[Data segment]

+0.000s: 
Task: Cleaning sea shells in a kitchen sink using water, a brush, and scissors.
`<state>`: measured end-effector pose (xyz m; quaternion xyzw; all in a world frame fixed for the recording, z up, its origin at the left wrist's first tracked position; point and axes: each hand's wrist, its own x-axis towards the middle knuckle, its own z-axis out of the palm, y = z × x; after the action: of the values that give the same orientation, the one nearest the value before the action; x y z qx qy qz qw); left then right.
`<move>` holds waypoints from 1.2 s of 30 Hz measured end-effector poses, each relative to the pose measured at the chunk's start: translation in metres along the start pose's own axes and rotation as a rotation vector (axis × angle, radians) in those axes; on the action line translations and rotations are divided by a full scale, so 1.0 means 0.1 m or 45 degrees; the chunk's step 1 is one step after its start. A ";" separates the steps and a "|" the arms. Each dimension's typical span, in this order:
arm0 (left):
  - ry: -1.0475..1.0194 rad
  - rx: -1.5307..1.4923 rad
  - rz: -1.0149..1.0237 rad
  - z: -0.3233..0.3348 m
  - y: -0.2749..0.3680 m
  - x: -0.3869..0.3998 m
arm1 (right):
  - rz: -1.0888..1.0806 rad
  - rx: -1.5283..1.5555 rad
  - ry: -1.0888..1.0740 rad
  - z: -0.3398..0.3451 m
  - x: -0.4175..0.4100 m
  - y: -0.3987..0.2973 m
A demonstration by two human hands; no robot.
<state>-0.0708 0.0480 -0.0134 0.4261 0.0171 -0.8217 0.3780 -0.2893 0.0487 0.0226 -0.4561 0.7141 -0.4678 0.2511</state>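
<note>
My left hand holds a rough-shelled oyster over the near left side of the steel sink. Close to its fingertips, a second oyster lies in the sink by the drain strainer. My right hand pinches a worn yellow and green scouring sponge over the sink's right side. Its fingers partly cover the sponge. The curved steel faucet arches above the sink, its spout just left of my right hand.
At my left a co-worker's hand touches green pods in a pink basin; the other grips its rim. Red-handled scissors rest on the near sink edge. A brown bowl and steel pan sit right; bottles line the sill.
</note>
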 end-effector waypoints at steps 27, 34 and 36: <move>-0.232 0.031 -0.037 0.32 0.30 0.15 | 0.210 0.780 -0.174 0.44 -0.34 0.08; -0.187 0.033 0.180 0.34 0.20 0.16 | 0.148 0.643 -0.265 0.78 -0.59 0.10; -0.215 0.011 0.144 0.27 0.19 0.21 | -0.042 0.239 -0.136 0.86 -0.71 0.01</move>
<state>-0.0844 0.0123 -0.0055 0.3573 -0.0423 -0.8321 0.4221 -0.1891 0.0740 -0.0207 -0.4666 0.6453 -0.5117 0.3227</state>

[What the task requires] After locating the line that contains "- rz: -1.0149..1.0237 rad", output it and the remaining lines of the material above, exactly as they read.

[Solution for this problem]
  - rz: -1.0149..1.0237 rad
  - z: -0.3233..0.3348 m
  - y: -0.2749..0.3680 m
  - x: -0.3869..0.3998 m
arm1 (right):
  - rz: -1.0888..1.0806 rad
  - rx: -1.5283..1.5555 rad
  - ry: -1.0888..1.0740 rad
  - z: -0.3398..0.3451 m
  - x: -0.4175..0.4100 m
  - y: -0.3987..0.2973 m
A demonstration by two human hands; no robot.
<state>-0.0708 0.0480 -0.0134 0.4261 0.0171 -0.8217 0.3780 -0.2893 0.0487 0.0226 -0.4561 0.7141 -0.4678 0.2511</state>
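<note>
My left hand holds a rough-shelled oyster over the near left side of the steel sink. Close to its fingertips, a second oyster lies in the sink by the drain strainer. My right hand pinches a worn yellow and green scouring sponge over the sink's right side. Its fingers partly cover the sponge. The curved steel faucet arches above the sink, its spout just left of my right hand.
At my left a co-worker's hand touches green pods in a pink basin; the other grips its rim. Red-handled scissors rest on the near sink edge. A brown bowl and steel pan sit right; bottles line the sill.
</note>
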 end-effector waypoints at steps 27, 34 and 36: <move>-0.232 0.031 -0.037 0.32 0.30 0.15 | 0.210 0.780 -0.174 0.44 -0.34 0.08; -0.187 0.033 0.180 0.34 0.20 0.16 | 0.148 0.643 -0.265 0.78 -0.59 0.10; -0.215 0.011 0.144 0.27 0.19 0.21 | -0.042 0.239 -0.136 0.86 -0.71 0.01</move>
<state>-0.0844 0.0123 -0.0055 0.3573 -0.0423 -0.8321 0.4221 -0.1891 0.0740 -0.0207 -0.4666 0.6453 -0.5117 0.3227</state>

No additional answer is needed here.